Simon Charbonneau-Campeau

No. 87
- Position: Wide receiver

Personal information
- Born: May 2, 1988 (age 38) Saint-Jean-sur-Richelieu, Quebec, Canada
- Listed height: 6 ft 4 in (1.93 m)
- Listed weight: 195 lb (88 kg)

Career information
- University: Sherbrooke
- CFL draft: 2012: 4th round, 25th overall pick

Career history
- 2012–2013: Hamilton Tiger-Cats
- 2014–2016: Calgary Stampeders

Awards and highlights
- Grey Cup champion (2014);
- Stats at CFL.ca

= Simon Charbonneau-Campeau =

Canadian football player (born 1988)

Simon Charbonneau-Campeau (born May 2, 1988) is a Canadian former professional football wide receiver. He was selected 25th overall by the Hamilton Tiger-Cats in the 2012 CFL draft and was signed on May 30, 2012. After the 2011 CIS season, he was ranked as the ninth best player in the Canadian Football League’s Amateur Scouting Bureau final rankings for players eligible in the 2012 CFL draft, and fourth by players in Canadian Interuniversity Sport.

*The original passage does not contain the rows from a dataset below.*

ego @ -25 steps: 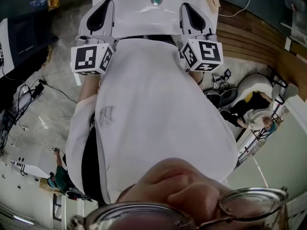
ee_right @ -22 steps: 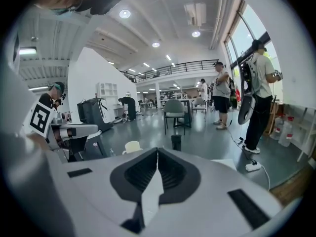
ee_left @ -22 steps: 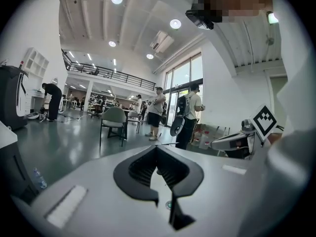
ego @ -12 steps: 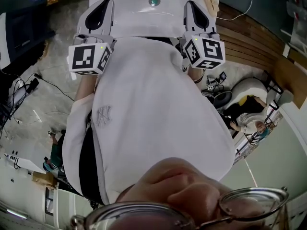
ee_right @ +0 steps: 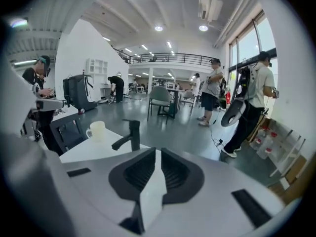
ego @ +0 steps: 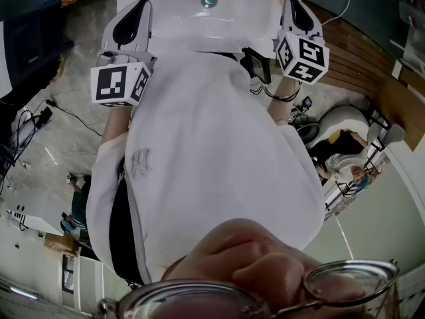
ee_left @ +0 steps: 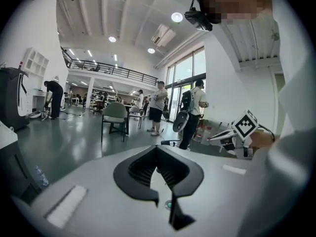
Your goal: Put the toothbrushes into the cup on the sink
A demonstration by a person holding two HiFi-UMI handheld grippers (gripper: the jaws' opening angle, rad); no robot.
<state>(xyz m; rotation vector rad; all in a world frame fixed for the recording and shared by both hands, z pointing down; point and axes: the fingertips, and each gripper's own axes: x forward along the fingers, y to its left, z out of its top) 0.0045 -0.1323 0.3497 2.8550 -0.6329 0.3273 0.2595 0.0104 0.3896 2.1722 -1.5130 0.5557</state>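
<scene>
In the head view the white sink [ego: 239, 18] with its round drain [ego: 209, 0] lies in front of me. My left gripper [ego: 141, 4] hangs at the sink's left edge and my right gripper [ego: 293, 2] at its right edge. The left gripper [ee_left: 157, 148] has its jaws shut with nothing between them. The right gripper [ee_right: 157, 153] is shut and empty too. Past its jaws I see a white cup [ee_right: 97, 130] and a black tap [ee_right: 129, 135] on the white sink top [ee_right: 91, 151]. No toothbrush shows in any view.
Wooden slats [ego: 345, 52] run along the floor right of the sink. Cables [ego: 40, 121] lie on the floor at the left. A green chair [ee_right: 160, 98] and several people stand in the hall behind.
My right gripper has swung out to the right, from the sink's front to its right edge. The left gripper has hardly moved.
</scene>
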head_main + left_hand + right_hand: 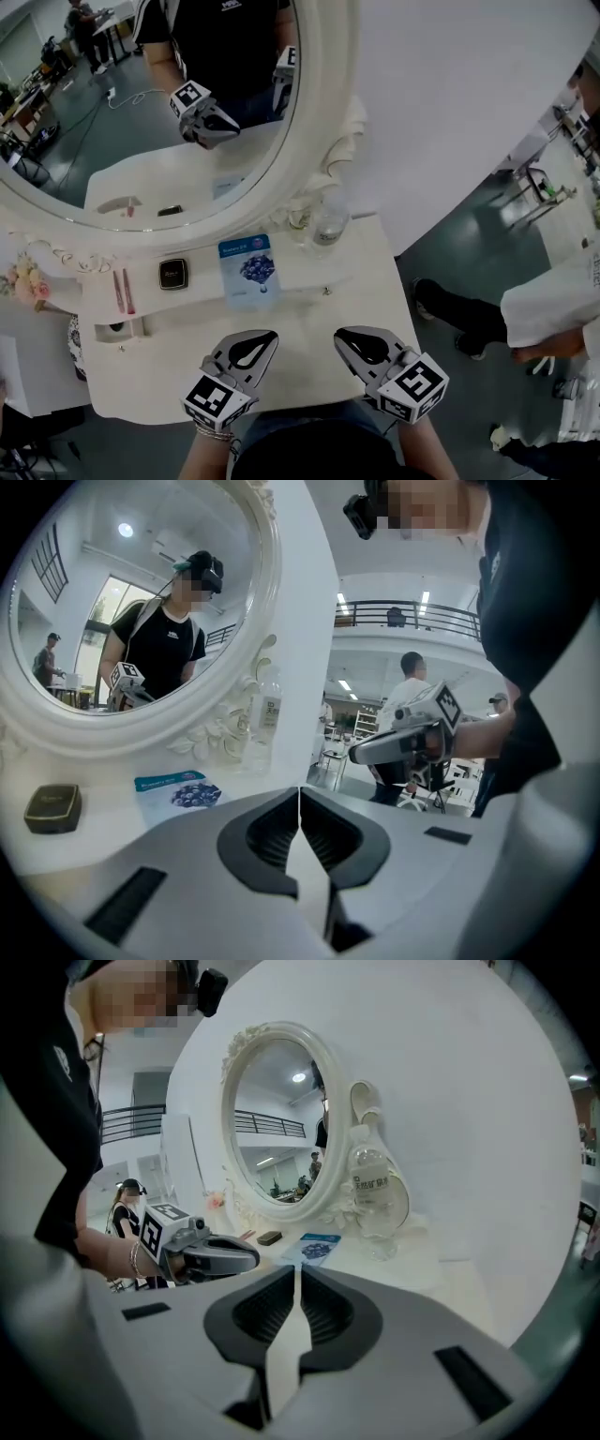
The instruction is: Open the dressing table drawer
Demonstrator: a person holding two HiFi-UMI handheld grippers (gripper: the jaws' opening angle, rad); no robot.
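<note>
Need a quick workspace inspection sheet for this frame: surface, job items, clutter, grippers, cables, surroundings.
Surface: white dressing table top, bare near the grippers.
Job's things: drawer front not seen from above; cannot tell whether it is open or shut.
Clutter: blue packet, dark compact, pink sticks and clear bottle, all at the back below the oval mirror.
Grippers: left gripper and right gripper both shut, empty, over the table's front part.
Cables: white cable on the floor, seen only in the mirror.
Surroundings: grey floor; person in white at right.
</note>
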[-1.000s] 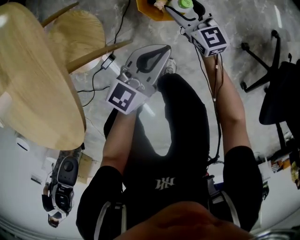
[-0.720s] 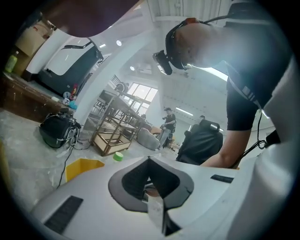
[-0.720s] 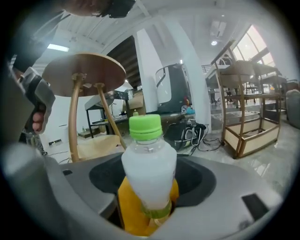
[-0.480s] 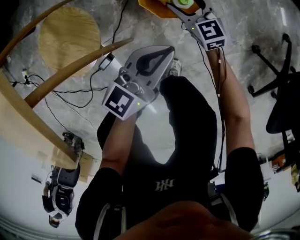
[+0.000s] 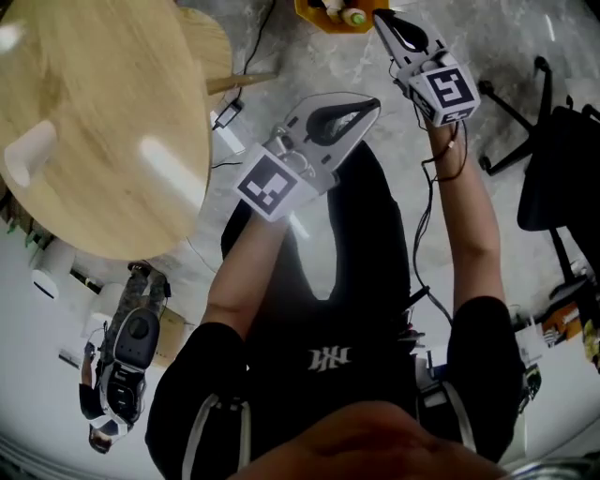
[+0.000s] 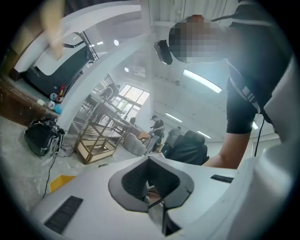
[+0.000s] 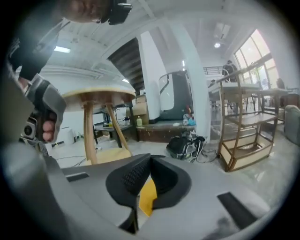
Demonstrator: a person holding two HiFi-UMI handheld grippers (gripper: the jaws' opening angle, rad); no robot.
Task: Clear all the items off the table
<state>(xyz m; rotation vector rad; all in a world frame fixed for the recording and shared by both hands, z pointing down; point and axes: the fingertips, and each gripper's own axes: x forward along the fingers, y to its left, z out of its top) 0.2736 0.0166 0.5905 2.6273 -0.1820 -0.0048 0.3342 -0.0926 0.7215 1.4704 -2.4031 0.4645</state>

He played CIS football with the Sherbrooke Vert et Or.

== Professional career ==

=== Hamilton Tiger-Cats ===
Charbonneau-Campeau was drafted by the Hamilton Tiger-Cats of the Canadian Football League in the 4th round of the 2012 CFL draft. In his first 2 seasons with the Ti-Cats he caught a total of 9 passes for 115 yards with no touchdowns.

=== Calgary Stampeders ===
On January 6, 2014, Charbonneau-Campeau was traded to the Calgary Stampeders in exchange for non-import WR Spencer Armstrong.